M. K: Mutluyum çok. Daire komşumuz Oya Hanım: 'O kadar çok güzide öğretmenlerle okumuşsunuz, değerli yazın erbabı kalemlerle bir arada yaşamışsınız ki bu kitabı yazmasaydınız birikimlerinize yazık olurdu.' deyip gönendirdi beni. Hatta Ahmet Özer Hocam da, aynı vurguyu yaptı ve 'Çok güzel bir iş yaptın sevgili Kademoğlu.' diyerek beni kıvandırdı. Şairim diye nitelediğim, Behçet Necatigil, Ahmet Özer, İbrahim Yıldız, Ataol Behramoğlu, Fazıl Hüsnü Dağlarca, Sabahattin Yalkın, Ceyhun Atuf Kansu, Rıfat Ilgaz, Müfide Güzin Anadol ve diğerlerinden beni etkileyen, beni şiirine katan ve şiirimde yer verdiğim nice ad beni özendirdi. Garip şiirini sevdiren, toplumcu gerçekçi bir ekolü benimseyip uygulamama gerek şahıs-gerekse eserler bazında çok büyük destek ve övgü aldığımı; onlara vefa borcumu da ödemek isterim.

***

Bu fırsatı siz verdiniz. Sağ olun var olun. Burada şu birkaç aforizmamı söylememe de izin verin: * Şiiri gördüm hani şair? * Şiiri gördüm, bildim şairini! * Has şiir ve has şairden yanayım. * Okur, kendini bulduğu şiiri, yakından tanıdığı yazar ve şairi sever. * Az söz, öz söz derim; mektup ya da destan gibi şiirler beni çekmiyor.

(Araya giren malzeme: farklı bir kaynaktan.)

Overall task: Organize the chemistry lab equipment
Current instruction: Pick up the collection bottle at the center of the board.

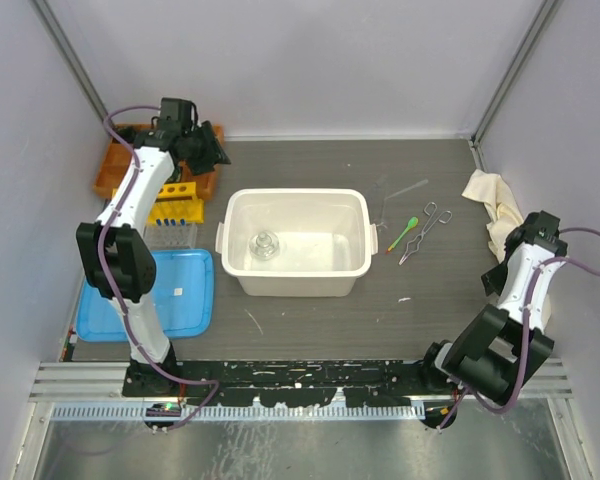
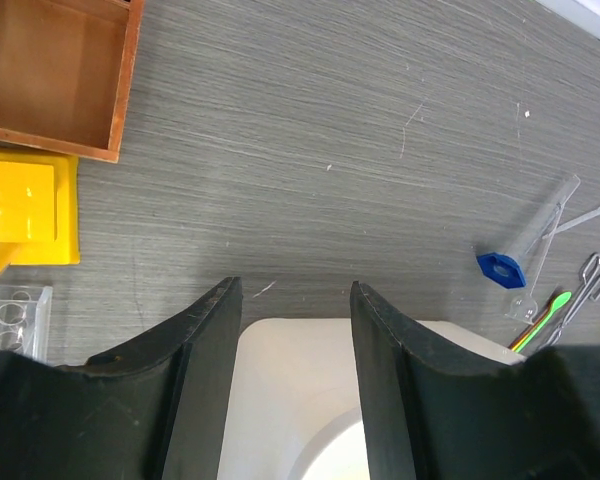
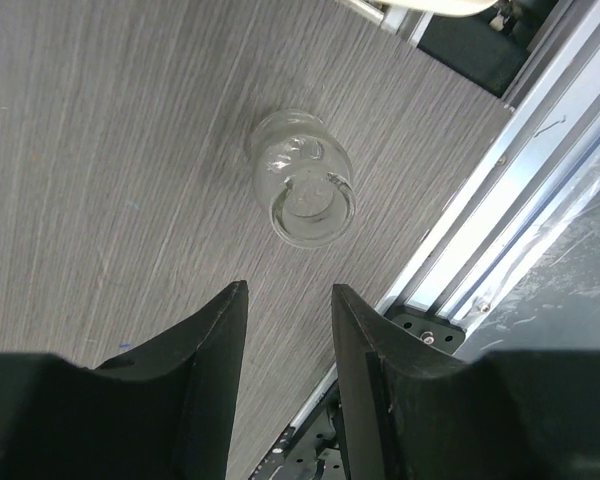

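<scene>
Yellow tube rack [image 1: 170, 205]: left of the white tub [image 1: 298, 281].
Left end effector [image 2: 295, 290]: jaws parted, holding nothing, by the tub's far-left corner.
Flask [image 1: 267, 245]: inside the tub, left half.
Green spoon [image 1: 408, 228], forceps [image 1: 427, 230]: on the table [image 1: 310, 320], just right of the tub.
Right end effector [image 3: 288, 292]: jaws parted, holding nothing, well right of the tub; glass vial [image 3: 302, 180] lying before it.

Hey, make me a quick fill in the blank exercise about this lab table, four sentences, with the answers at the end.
1. The flask sits ____ the tub.
2. The spoon beside the forceps is ____.
3. The cap on the tube is ____.
4. The cloth lies at the ____ edge of the table.
Missing words: inside; green; blue; right.
</scene>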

- Örneğin kendi şiirim(siler)den bir iki örnek vereyim:

ACABA

Goethe, ölüm döşeğindeyken son sözü sorulduğunda şöyle diyor: 'Biraz ışık, biraz daha ışık!' Ben de her nefes alıp verdikçe / Biraz sevgi/ Biraz dostluk diyorum/ Bu kıtlıkta acaba / Çok şey mi istiyorum?'

ÖMRÜMCE

Avuç avuç yıldız kopardım/ Gökyüzünden kucak kucak/ Bulut topladım/ Yıldızlar ışık olur gömütüme / Bulutlar yağmurum olur/ Toprağıma rahmet / Daha ne isterim Tanrı'dan'…

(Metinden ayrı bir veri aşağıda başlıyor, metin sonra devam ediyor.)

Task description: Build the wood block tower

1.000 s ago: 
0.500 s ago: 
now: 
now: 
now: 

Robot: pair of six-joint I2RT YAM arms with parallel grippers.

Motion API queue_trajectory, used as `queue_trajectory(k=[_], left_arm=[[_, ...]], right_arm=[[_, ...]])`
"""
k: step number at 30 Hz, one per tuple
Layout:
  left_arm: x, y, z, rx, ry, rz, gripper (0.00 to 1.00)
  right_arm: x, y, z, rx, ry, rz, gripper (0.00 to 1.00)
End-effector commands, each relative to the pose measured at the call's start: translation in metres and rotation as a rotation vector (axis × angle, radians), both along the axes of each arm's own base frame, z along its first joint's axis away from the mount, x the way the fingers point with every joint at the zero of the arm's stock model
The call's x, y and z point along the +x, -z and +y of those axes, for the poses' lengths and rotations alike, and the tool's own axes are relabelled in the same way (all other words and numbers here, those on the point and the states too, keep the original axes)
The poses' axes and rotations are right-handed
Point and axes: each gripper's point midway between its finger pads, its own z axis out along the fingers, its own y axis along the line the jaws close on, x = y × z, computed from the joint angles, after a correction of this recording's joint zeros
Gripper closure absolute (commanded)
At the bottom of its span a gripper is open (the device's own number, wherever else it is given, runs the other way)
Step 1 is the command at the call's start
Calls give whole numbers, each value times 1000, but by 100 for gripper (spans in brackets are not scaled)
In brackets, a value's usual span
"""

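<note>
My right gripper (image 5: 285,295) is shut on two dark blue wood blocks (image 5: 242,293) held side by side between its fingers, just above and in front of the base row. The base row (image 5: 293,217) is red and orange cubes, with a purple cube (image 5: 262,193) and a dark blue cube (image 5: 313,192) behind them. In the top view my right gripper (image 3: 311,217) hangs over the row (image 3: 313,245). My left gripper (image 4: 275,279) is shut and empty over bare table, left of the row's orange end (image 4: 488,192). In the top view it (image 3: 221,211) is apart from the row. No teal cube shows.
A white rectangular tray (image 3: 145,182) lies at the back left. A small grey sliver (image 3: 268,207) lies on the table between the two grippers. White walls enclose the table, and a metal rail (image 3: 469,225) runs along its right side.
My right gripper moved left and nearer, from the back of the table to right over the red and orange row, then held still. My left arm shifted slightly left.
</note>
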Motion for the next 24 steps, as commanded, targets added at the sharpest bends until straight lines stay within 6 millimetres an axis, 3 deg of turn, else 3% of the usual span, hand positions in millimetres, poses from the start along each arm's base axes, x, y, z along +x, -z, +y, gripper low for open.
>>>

VURGUN- Aşkın vurgununu yedim/ Öldürmedi beni / Yaşatmıyor da…

***

V. Y: Bir de dergi serüveniniz var. Ülkemizdeki yazın ve sanat dergilerinin dar alanda paslaşmalarından, gel geç heveslerin kesintili çıkmazlarından da söz etmişsiniz. Ankara dergileri… Açılıp kapanan… Bir süreliğine gönülleri okşayıp yok olan… Kaçı elde kaldı şimdi bilmem. 'Ankara'yı taşra dergiciliği konumundan kurtarma işlevine soyunduk.' diyorsunuz. Bu ısrar, bu çaba niye? Anlatır mısınız?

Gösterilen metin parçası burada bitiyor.